* Problem to solve: Starting at the line that contains "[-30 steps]" and stopping at the line that contains "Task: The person", transcribe every line of the material below exactly; pictures stay out.
------------------------------
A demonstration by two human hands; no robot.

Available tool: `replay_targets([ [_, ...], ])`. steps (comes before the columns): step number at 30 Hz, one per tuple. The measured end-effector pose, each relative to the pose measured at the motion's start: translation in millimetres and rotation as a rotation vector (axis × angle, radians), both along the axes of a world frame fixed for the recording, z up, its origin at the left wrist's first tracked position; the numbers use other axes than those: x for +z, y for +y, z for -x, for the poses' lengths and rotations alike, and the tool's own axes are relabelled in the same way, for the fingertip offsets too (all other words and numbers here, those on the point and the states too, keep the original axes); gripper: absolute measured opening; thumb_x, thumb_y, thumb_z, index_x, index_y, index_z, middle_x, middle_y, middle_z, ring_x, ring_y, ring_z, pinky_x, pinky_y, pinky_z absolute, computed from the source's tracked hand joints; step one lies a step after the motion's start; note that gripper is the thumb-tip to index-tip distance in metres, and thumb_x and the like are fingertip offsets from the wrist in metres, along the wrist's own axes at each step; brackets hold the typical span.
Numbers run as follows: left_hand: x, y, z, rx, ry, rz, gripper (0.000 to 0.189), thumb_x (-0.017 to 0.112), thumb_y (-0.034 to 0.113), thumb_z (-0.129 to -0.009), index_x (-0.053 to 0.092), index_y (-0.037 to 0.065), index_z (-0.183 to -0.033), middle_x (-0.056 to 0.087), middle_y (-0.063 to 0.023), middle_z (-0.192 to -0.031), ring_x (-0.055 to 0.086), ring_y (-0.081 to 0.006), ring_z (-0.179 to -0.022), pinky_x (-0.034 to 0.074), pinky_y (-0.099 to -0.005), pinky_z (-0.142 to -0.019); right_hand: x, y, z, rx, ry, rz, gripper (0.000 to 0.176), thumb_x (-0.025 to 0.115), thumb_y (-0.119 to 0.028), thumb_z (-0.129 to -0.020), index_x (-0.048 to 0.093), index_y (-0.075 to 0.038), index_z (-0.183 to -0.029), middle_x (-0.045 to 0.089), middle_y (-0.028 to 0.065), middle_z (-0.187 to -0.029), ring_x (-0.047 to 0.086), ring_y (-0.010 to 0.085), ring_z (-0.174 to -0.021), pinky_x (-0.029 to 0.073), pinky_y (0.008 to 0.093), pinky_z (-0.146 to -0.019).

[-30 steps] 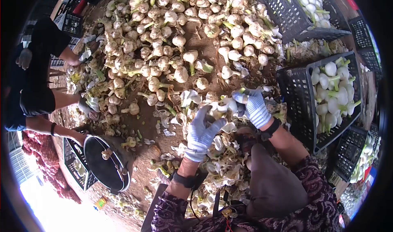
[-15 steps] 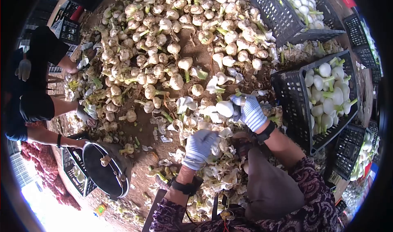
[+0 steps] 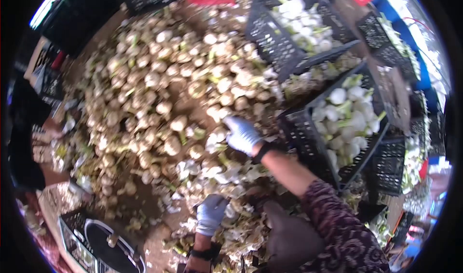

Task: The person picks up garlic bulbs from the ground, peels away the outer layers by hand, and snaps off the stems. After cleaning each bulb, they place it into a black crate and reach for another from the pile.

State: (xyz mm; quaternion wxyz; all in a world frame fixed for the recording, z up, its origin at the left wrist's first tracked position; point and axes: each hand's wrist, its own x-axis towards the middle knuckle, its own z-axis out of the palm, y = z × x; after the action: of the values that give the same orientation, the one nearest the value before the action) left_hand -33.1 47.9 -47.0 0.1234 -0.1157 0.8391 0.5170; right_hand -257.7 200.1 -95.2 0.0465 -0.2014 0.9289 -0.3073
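My right hand (image 3: 242, 136), in a striped white-blue glove, reaches out over the heap of soil-stained bulbs (image 3: 161, 75). Its fingers point forward, and the fingertips are right at a pale bulb (image 3: 219, 113) on the near right of the heap; motion blurs them. Closer to me, my left hand (image 3: 212, 215), gloved alike, is closed with the fingers curled. A small dark bit shows at its side, but I cannot tell what it holds. Loose white peelings (image 3: 197, 169) and cut leaves lie around and between both hands.
At my right stands a black crate (image 3: 308, 145) of peeled white bulbs, with another crate (image 3: 270, 37) of them beyond. A black bucket (image 3: 113, 246) is at the lower left. Another person's gloved hand (image 3: 79, 188) works at the heap's left edge.
My right hand has gone forward to the heap; the peeled white bulb formerly at its fingers no longer shows there. My left hand is a little lower and further left. The view has shifted.
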Motion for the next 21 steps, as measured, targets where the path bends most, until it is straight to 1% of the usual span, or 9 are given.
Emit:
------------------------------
* Response:
[-30 steps] 
[-15 steps] 
[+0 steps] 

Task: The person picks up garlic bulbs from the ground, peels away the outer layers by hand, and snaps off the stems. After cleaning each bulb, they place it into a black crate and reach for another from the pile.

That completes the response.